> **Work to be completed**:
Set every entry down again precisely.

Source data:
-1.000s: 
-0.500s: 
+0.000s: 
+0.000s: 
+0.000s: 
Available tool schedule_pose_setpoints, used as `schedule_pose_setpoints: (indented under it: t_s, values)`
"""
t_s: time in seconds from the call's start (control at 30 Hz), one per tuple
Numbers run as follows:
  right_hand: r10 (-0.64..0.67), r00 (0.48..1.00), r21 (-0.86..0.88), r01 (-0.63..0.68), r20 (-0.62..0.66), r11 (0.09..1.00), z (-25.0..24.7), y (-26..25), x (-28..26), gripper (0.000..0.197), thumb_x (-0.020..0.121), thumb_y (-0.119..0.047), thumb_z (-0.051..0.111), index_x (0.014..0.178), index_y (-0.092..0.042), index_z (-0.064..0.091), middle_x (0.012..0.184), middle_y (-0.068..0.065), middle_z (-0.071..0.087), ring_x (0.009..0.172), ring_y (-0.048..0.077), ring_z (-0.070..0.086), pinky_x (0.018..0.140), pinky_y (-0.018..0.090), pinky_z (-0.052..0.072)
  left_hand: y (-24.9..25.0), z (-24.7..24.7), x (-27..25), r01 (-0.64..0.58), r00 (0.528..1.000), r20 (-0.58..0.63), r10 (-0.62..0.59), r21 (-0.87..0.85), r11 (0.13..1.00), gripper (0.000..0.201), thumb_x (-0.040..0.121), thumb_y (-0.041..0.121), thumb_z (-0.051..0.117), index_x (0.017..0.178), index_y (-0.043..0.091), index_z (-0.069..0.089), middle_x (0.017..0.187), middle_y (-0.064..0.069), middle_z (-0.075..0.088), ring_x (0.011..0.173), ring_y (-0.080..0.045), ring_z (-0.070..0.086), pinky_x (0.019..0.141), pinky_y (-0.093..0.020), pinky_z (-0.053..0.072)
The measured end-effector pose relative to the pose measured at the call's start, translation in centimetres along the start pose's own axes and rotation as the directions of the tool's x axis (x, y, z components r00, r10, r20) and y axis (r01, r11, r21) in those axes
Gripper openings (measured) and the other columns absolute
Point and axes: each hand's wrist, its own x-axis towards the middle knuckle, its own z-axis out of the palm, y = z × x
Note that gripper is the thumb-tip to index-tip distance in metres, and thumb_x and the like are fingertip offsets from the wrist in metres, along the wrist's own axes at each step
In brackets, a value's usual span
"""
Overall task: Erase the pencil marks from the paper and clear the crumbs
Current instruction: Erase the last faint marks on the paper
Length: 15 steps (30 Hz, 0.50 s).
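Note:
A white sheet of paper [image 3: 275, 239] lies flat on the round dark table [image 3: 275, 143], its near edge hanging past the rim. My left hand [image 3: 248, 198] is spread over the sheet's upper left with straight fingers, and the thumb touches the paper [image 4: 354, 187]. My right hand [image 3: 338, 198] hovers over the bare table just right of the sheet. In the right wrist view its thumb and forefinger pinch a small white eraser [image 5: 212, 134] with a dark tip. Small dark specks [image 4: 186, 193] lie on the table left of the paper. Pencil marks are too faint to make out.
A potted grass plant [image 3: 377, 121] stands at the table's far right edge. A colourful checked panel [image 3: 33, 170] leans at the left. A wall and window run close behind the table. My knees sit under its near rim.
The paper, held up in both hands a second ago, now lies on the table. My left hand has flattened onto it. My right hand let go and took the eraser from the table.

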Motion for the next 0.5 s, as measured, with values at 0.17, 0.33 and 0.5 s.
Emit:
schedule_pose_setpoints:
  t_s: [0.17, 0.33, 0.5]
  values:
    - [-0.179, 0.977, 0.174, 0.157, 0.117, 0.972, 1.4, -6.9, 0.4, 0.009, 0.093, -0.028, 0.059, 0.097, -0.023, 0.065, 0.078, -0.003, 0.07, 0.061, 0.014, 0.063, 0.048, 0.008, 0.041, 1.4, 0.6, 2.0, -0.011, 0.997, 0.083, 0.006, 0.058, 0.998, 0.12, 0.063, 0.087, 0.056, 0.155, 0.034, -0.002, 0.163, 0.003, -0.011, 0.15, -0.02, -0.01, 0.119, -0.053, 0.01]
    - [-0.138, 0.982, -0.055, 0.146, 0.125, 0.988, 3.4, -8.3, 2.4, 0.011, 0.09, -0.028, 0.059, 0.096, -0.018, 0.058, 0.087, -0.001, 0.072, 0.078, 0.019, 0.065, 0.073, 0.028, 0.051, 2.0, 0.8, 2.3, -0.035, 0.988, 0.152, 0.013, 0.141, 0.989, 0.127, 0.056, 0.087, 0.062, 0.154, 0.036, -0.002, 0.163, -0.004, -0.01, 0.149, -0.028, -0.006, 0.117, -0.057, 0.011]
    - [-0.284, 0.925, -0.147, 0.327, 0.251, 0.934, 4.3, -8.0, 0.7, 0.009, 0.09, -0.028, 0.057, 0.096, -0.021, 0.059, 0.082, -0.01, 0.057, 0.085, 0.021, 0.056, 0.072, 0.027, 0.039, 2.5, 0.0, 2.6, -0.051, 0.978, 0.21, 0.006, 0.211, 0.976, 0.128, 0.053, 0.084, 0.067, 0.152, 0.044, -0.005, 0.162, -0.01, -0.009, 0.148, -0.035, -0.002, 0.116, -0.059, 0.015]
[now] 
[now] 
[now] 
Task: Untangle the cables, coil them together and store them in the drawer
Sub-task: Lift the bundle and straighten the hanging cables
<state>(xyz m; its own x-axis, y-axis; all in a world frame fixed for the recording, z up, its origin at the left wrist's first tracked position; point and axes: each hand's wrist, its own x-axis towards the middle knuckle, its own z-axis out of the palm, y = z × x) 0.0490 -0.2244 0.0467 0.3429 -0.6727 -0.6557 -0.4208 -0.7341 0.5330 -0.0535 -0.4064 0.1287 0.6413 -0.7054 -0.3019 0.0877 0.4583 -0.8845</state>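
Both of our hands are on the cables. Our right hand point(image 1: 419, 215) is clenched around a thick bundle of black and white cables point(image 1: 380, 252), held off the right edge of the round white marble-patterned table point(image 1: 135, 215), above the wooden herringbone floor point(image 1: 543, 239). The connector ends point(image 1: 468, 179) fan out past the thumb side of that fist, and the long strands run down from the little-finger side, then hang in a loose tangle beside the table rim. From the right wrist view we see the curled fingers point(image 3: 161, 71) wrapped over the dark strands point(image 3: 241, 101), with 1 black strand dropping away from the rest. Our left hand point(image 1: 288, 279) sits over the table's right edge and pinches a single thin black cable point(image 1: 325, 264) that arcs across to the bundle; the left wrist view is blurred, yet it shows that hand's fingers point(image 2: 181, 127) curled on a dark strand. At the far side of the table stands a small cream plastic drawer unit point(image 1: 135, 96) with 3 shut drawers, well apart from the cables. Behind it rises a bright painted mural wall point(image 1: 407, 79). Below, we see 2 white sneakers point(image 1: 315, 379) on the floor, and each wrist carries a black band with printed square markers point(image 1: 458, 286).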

> **Solution**:
-1.000s: 
-0.500s: 
+0.000s: 
+0.000s: 
+0.000s: 
Available tool schedule_pose_setpoints, used as `schedule_pose_setpoints: (indented under it: t_s, values)`
"""
t_s: time in seconds from the call's start (control at 30 Hz), one per tuple
Numbers run as follows:
  right_hand: r10 (-0.64..0.67), r00 (0.48..1.00), r21 (-0.86..0.88), r01 (-0.63..0.68), r20 (-0.62..0.66), r11 (0.09..1.00), z (-25.0..24.7), y (-26..25), x (-28..26), gripper (0.000..0.197), thumb_x (-0.020..0.121), thumb_y (-0.119..0.047), thumb_z (-0.051..0.111), index_x (0.014..0.178), index_y (-0.092..0.042), index_z (-0.064..0.091), middle_x (0.012..0.184), middle_y (-0.068..0.065), middle_z (-0.071..0.087), ring_x (0.009..0.172), ring_y (-0.048..0.077), ring_z (-0.070..0.086), pinky_x (0.018..0.140), pinky_y (-0.018..0.090), pinky_z (-0.052..0.072)
  left_hand: y (-24.9..25.0), z (-24.7..24.7), x (-27..25), r01 (-0.64..0.58), r00 (0.528..1.000), r20 (-0.58..0.63), r10 (-0.62..0.59), r21 (-0.87..0.85), r11 (0.13..1.00), gripper (0.000..0.201), thumb_x (-0.040..0.121), thumb_y (-0.041..0.121), thumb_z (-0.051..0.117), index_x (0.017..0.178), index_y (-0.043..0.091), index_z (-0.069..0.089), middle_x (0.017..0.187), middle_y (-0.064..0.069), middle_z (-0.075..0.088), ring_x (0.011..0.173), ring_y (-0.080..0.045), ring_z (-0.070..0.086), pinky_x (0.019..0.141), pinky_y (-0.093..0.020), pinky_z (-0.053..0.072)
The measured end-effector pose relative to the pose measured at the call's start, translation in centimetres along the start pose's own axes and rotation as the directions of the tool's x axis (x, y, z components r00, r10, r20) and y axis (r01, r11, r21) in those axes
Gripper openings (measured) and the other columns absolute
Point and axes: each hand's wrist, its own x-axis towards the middle knuckle, its own z-axis out of the palm, y = z × x
Note that gripper is the thumb-tip to index-tip distance in metres, and thumb_x and the like are fingertip offsets from the wrist in metres, along the wrist's own axes at each step
In brackets, a value's usual span
"""
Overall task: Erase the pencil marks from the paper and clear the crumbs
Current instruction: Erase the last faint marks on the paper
Length: 15 steps (30 Hz, 0.50 s).
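Note:
A white sheet of paper [image 3: 275, 239] lies flat on the round dark table [image 3: 275, 143], its near edge hanging past the rim. My left hand [image 3: 248, 198] is spread over the sheet's upper left with straight fingers, and the thumb touches the paper [image 4: 354, 187]. My right hand [image 3: 338, 198] hovers over the bare table just right of the sheet. In the right wrist view its thumb and forefinger pinch a small white eraser [image 5: 212, 134] with a dark tip. Small dark specks [image 4: 186, 193] lie on the table left of the paper. Pencil marks are too faint to make out.
A potted grass plant [image 3: 377, 121] stands at the table's far right edge. A colourful checked panel [image 3: 33, 170] leans at the left. A wall and window run close behind the table. My knees sit under its near rim.
The paper, held up in both hands a second ago, now lies on the table. My left hand has flattened onto it. My right hand let go and took the eraser from the table.
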
Motion for the next 0.5 s, as measured, with values at 0.17, 0.33 and 0.5 s.
Emit:
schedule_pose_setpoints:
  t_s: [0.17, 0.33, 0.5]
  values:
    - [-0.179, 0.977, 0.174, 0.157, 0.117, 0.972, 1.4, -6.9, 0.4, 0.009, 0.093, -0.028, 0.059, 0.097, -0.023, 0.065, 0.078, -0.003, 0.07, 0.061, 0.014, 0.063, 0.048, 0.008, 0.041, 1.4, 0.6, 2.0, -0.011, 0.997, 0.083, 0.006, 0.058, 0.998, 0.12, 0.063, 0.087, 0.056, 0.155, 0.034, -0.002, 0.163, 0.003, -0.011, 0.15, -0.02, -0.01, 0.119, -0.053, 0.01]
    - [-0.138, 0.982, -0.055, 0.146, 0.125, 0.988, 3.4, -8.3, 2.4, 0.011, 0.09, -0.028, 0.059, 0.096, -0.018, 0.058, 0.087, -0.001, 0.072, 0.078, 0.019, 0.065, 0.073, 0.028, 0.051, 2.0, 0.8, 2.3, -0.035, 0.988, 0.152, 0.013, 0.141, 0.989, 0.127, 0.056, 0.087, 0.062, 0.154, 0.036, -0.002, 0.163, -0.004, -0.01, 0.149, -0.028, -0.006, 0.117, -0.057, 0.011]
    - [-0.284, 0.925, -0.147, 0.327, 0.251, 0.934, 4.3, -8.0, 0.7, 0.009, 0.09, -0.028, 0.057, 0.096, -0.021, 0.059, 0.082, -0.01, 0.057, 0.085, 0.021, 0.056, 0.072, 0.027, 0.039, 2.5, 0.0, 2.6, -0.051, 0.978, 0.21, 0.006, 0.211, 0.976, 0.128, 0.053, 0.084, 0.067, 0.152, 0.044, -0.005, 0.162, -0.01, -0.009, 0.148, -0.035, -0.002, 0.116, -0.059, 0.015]
[now] 
[now] 
[now] 
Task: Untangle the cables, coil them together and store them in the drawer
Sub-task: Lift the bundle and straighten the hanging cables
<state>(xyz m; its own x-axis, y-axis; all in a world frame fixed for the recording, z up, its origin at the left wrist's first tracked position; point and axes: each hand's wrist, its own x-axis towards the middle knuckle, its own z-axis out of the palm, y = z × x) 0.0490 -0.2244 0.0467 0.3429 -0.6727 -0.6557 -0.4208 -0.7341 0.5330 -0.0535 -0.4064 0.1287 0.6413 -0.7054 -0.3019 0.0877 0.4583 -0.8845</state>
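Both of our hands are on the cables. Our right hand point(image 1: 419, 215) is clenched around a thick bundle of black and white cables point(image 1: 380, 252), held off the right edge of the round white marble-patterned table point(image 1: 135, 215), above the wooden herringbone floor point(image 1: 543, 239). The connector ends point(image 1: 468, 179) fan out past the thumb side of that fist, and the long strands run down from the little-finger side, then hang in a loose tangle beside the table rim. From the right wrist view we see the curled fingers point(image 3: 161, 71) wrapped over the dark strands point(image 3: 241, 101), with 1 black strand dropping away from the rest. Our left hand point(image 1: 288, 279) sits over the table's right edge and pinches a single thin black cable point(image 1: 325, 264) that arcs across to the bundle; the left wrist view is blurred, yet it shows that hand's fingers point(image 2: 181, 127) curled on a dark strand. At the far side of the table stands a small cream plastic drawer unit point(image 1: 135, 96) with 3 shut drawers, well apart from the cables. Behind it rises a bright painted mural wall point(image 1: 407, 79). Below, we see 2 white sneakers point(image 1: 315, 379) on the floor, and each wrist carries a black band with printed square markers point(image 1: 458, 286).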

No additional answer is needed here.